Dr. MYERS. We don't disagree with that at all. That is entirely what we had in mind, except we all feel, I think, that the emphasis was put too much-that wasn't carried through on one visit-and that was of the review of too many files on one trip, and too little time to devote to the other situations, that is to set the feel of what we were doing. I asked Fred to go through the closed cases, not the current cases that were being investigated, he didn't have time. He wanted to go through so much in such a short period of time. He wanted to work Saturday to midnight and Sunday to midnight. I told him the emphasis was wrong. I think, I don't know whether I am expressing the regional

directors ideas but

Dr. LEISERSON. I don't think we can tell any details about these forms of authorization requests now, but what I gather out of it is this: We know that many authorization requests come in; we have to send for more information Sometimes three and four times. We constantly talk about that here. We have to send for more information, or questionnaires. Now if you have someone here whose business it is to handle authorizations and then talk to the people in the field about it, when he had gone through a hundred authorization requests, he would send out instructions—see what it lacks, so that we don't have to wait weeks by sending them more questionnaires. He will know the offices that don't send adequate information; will go to those offices or send somebody see and say "You don't send in adequate information, lets talk over some of your cases and hereafter when you send in your authorization requests see that we have everything. When you have that kind of supervision or coordination, whatever you call it, you will work out a form authorization request that isn't necessarily the headings in the form but it will be in the minds of the people out there what they are supposed to send in. As it is, we just leave it that they have sent in inadequate information. We may waste more time and send for more information. If we had this thing going, we could work in a direction that after a year we can say that they have learned how to send in adequate information and we could deal with the problem knowing that all the information we can get; otherwise we merely speculate what ought to be in the report or request for authorization. The only way to get away from speculation is to handle one or two hundred authorizations and on the basis of that pass on it so that they can send them in writing. After talking with them you develop the right one.

Mr.
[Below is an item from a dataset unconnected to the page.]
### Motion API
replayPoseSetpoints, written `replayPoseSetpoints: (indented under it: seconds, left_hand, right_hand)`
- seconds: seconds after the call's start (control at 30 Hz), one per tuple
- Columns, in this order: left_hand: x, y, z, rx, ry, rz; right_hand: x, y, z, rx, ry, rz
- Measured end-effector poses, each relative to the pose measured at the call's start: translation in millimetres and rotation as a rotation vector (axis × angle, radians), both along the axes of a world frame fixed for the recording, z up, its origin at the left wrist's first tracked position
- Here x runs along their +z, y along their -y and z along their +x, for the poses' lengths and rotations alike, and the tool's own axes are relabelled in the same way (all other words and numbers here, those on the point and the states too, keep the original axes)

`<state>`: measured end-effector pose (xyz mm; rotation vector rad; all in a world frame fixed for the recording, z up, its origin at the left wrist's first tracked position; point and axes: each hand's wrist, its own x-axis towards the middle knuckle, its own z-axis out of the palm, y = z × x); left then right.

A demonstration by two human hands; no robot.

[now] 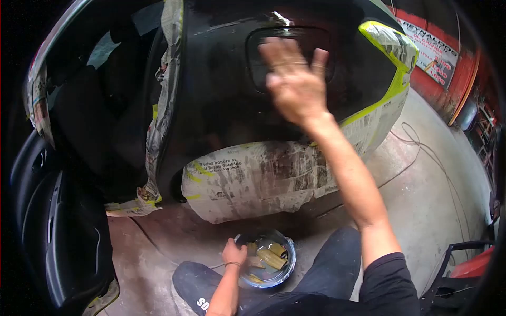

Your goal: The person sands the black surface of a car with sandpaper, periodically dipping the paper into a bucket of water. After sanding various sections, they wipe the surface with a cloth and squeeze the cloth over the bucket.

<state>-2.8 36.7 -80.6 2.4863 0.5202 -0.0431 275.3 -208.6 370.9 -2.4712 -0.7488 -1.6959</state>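
Note:
My right hand (295,84) is at the black car's rear side panel (221,79), over the fuel door (327,39). Its fingers are stretched out and a little blurred, and whatever lies under the palm, if anything, is hidden. Between my knees stands a round bucket (293,263) with liquid and several yellowish-brown pieces (272,258) in it. My left hand (233,253) is closed on the bucket's left rim, its fingertips partly hidden. Newspaper (253,179) covers the wheel area just below the panel.
Masking paper (171,68) lines the door opening, and an open car door (68,237) stands at left. Taped paper also wraps the tail light (390,42). A thin hose (416,139) runs over the concrete floor (411,195). A red wall with a sign (432,52) is behind.

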Motion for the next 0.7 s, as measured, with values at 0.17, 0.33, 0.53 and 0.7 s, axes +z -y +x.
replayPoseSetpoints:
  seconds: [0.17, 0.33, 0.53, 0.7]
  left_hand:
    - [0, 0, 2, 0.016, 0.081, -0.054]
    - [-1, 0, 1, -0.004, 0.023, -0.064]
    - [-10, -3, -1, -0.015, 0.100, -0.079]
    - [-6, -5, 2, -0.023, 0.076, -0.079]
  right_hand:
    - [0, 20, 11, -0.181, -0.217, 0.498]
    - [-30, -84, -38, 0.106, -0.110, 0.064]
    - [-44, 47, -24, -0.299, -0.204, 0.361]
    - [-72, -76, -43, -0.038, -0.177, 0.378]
MADDEN. Shall we pass on, 24, 25, 26, 27, 28, 29, 30.

Mr. WITT. I have a question on 30. I am not sure that I understand what you are trying to say in the first sentence "Their efforts should also reduce the limited number of cases in which the Board authorizes formal action without a recommendation to that effect from the Director and in which we feel that the Board sometimes does not fully appreciate the situation.' I don't know what that refers to. So far as my experience goes, the Board never authorizes complaint or investigation under 9 (c) unless there has been recommendations from the Director, except occasionally when there have been reports from the Director in which they say they don't know whether a complaint should issue or whether they should be investigated, and ask advice on the basis of the facts set forth by the Director.

Mr. AICHER. That is possible. In our Baltimore Mail case, I recall, that is just the problem, we did not want a hearing.

Mr. SMITH. You did not want to not recommend did you?

Mr. AICHER. I wanted to let the Board know. It tied in with another situation or it may have. I think Mrs. Herrick was in on it.

Mr. MADDEN. We get a good many of those request for advice. I suppose you also refer to appeals and reversals.